At the inference stage of the development process, the user feeds new inputs into the model, which then uses its parameters to create a prediction. An inference refers to the process of models making predictions based on the new data received. It provides a test of how well the model can apply information learned during training to make a prediction.

Open vs closed source models

FM developers may choose to develop and release a FM in either open or closed source.

An open-source FM model can be shared widely and is free to use, subject to a licence (although the licence may prohibit commercial use). A licensee may be provided with the original FM code, model architecture, training data and potentially even the weights and biases, allowing them to mirror the training process and/or to fine-tune the FM without needing to go through the pre-training process.

A closed-source FM model is developed privately. Access to the model is usually restricted and controlled by those within the company, for example. Rather than releasing externally, these models are likely to be used for the company’s own initiatives and operations.

Evaluation methods – testing the performance of FMs

FM developers typically evaluate their own FMs to analyse their capabilities or to identify falsities in outputs. Different evaluation methods include:

  • Evaluating against static datasets of input-output pairs, which assess performance against a wide-range of criteria such as accuracy, multitask ability and robustness.
  • Model based evaluation, where one or more other models are used to evaluate the FM.
  • Using human raters who are asked or paid to carry out model specific evaluation tasks. This is considered to be the gold-standard for evaluation, but it can make comparison exercises across models and papers more difficult due to the tailored nature of the tasks and the different evaluation methods adopted by raters.
  • The process of red teaming involves experts using deliberately misleading questions to identify faults.

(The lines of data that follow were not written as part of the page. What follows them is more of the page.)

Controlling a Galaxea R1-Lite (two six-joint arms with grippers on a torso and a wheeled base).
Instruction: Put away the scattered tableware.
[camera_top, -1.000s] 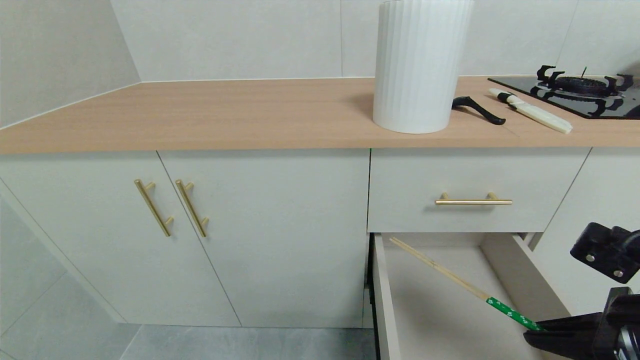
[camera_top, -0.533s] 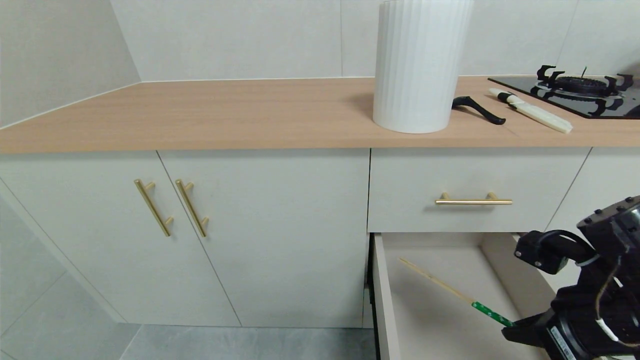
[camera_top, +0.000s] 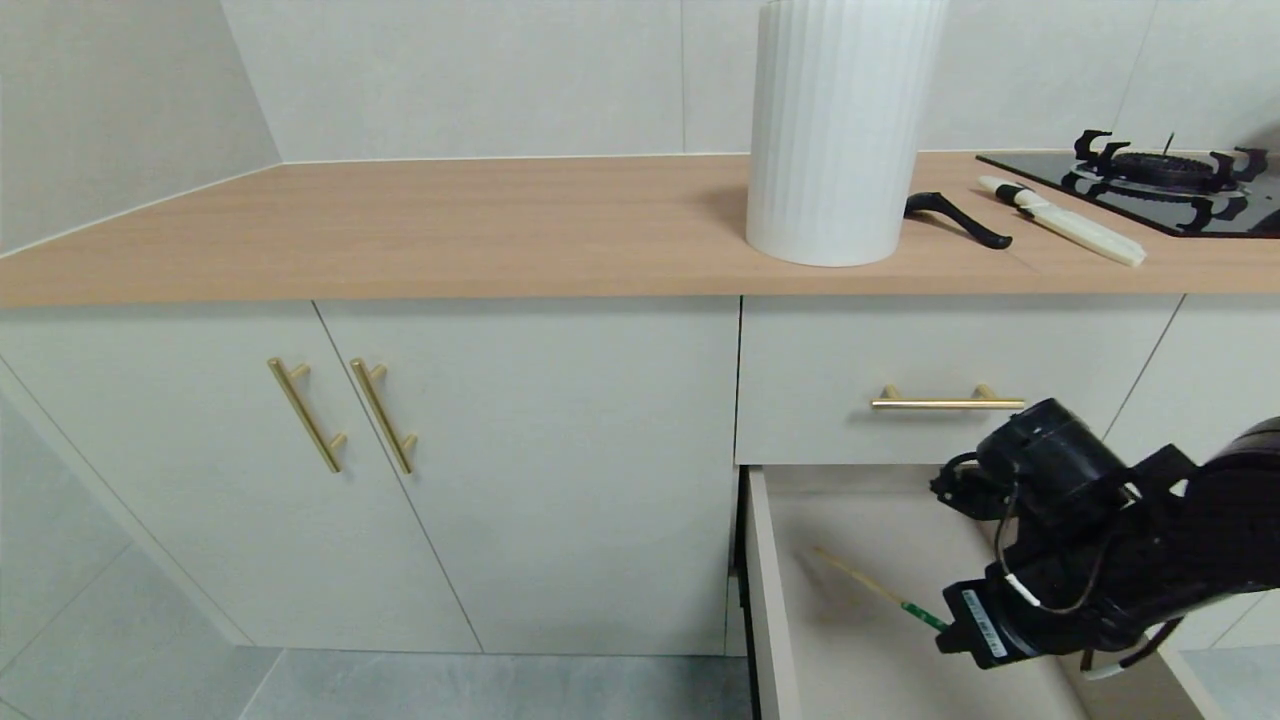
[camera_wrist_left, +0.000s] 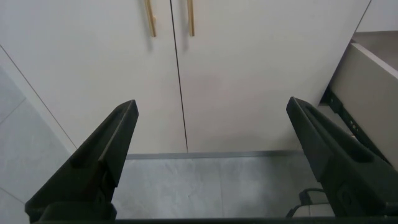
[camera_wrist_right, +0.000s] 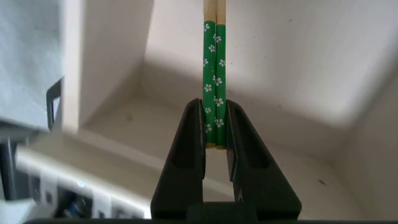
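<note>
Right gripper (camera_wrist_right: 214, 121) fingers clamped on chopsticks (camera_wrist_right: 211, 62) at green end, over open drawer (camera_top: 768, 600). Light, stiff, probably slick: pinch both sticks together. Left gripper (camera_wrist_left: 211, 112) fingers spread, empty.

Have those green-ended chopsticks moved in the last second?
Yes. The chopsticks, held by the right gripper, have sunk lower into the open drawer, their tip farther below the gold handle above.
</note>
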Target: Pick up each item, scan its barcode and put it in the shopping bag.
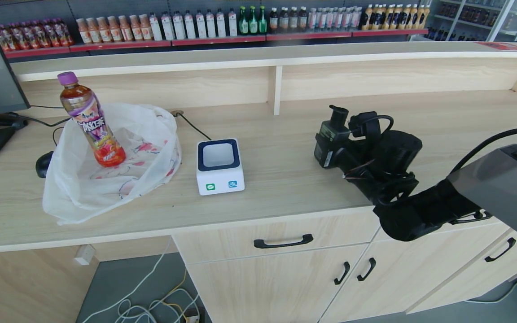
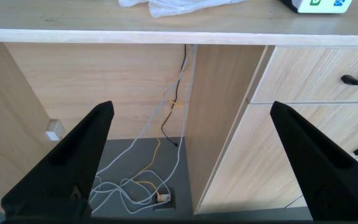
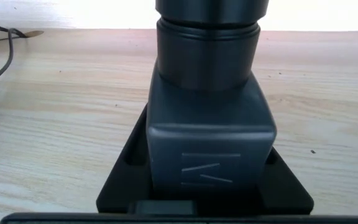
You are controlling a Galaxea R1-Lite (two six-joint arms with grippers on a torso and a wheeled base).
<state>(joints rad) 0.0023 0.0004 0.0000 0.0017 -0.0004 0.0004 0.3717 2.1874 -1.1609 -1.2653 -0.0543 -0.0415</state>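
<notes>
Closest in, the right gripper (image 1: 335,148) is clamped around a dark, square-shouldered bottle (image 1: 338,117) with a round black cap, held low over the pale wood-grain counter (image 1: 285,170) (smooth, with a light edge). To its left sits the white cube scanner (image 1: 219,166) with a dark-framed window. Beyond that lies the crinkled, translucent shopping bag (image 1: 151,134), with a purple-capped tea bottle (image 1: 92,121) standing tilted inside. The left gripper (image 2: 191,109) hangs below the counter edge, spread wide and empty, facing loose cables (image 2: 148,180). Red-edged shelves (image 1: 240,39) of drinks line the back.
</notes>
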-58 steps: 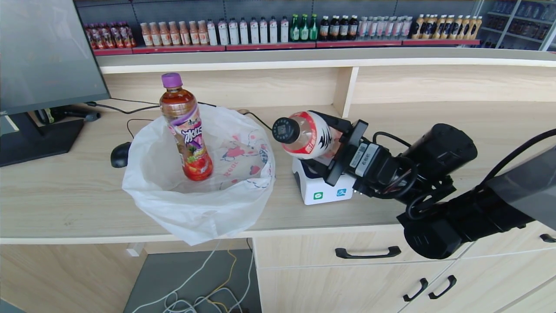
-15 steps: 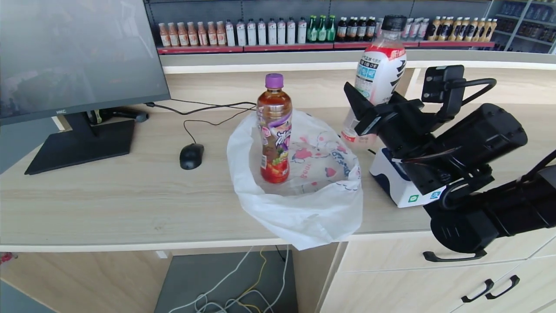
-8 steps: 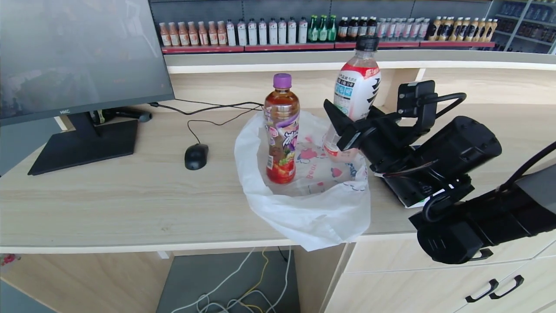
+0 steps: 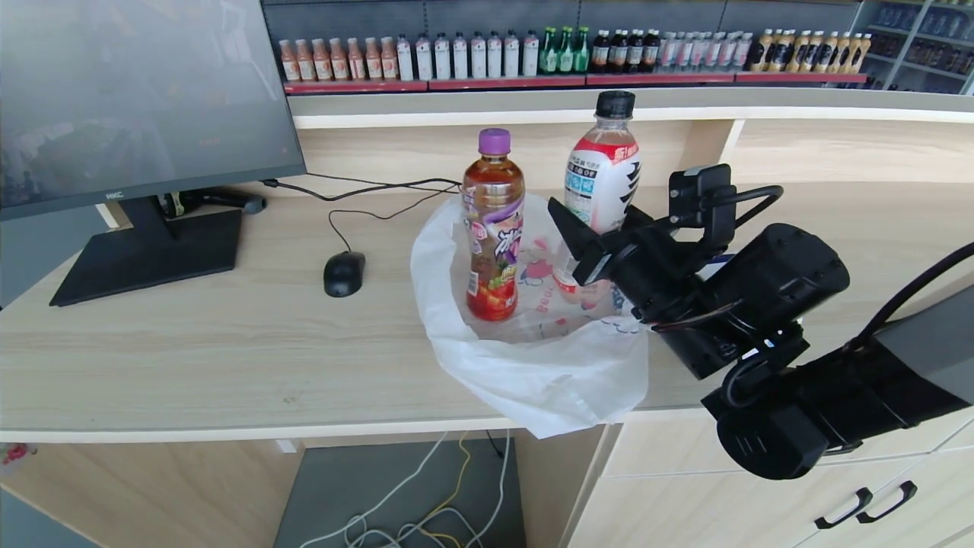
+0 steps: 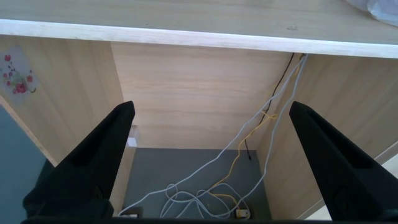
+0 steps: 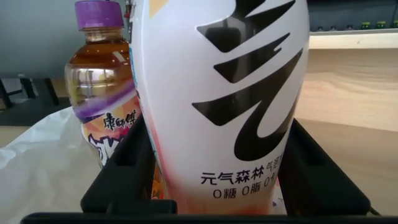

How do businesses access FMs in downstream markets? 

There are already many areas where FMs are, or will likely become, incorporated into downstream markets. Downstream businesses can access FMs by:

Creating and developing a FM in-house to support the business' needs and objectives. Whilst this option offers businesses full control over an FM, the technical, costly and time-consuming development process means it is unfeasible for many businesses.

Collaborating with an established third-party FM provider to develop an existing FM. This may allow the business to fine-tune the FM with its own data and, in turn, take ownership over the fine-tuned FM. This would be a cheaper option but still requires businesses to invest money, time and expertise for the FM's development. 

Purchasing application programming interface (API) access to a FM and FM deployment tools owned by a third party. This option is often much cheaper and faster to implement than developing a FM in-house. However, businesses will not have the opportunity to tailor the FM to business needs and will be reliant on a third-party product.

Offering a third-party FM plug-in to enhance services and extend functionality. For example, a business may opt to provide a plug-in which allows users to use FM based service such as ChatGPT. This is a very accessible option for businesses seeking to reap the benefits of incorporating an FM into its products and services without the cost, expertise and time required by other options.


1 This summary contains public sector information licensed under the Open Government Licence v3.0, specifically the Competition & Markets Authority's AI Foundation Models Initial Report dated 18 September 2023.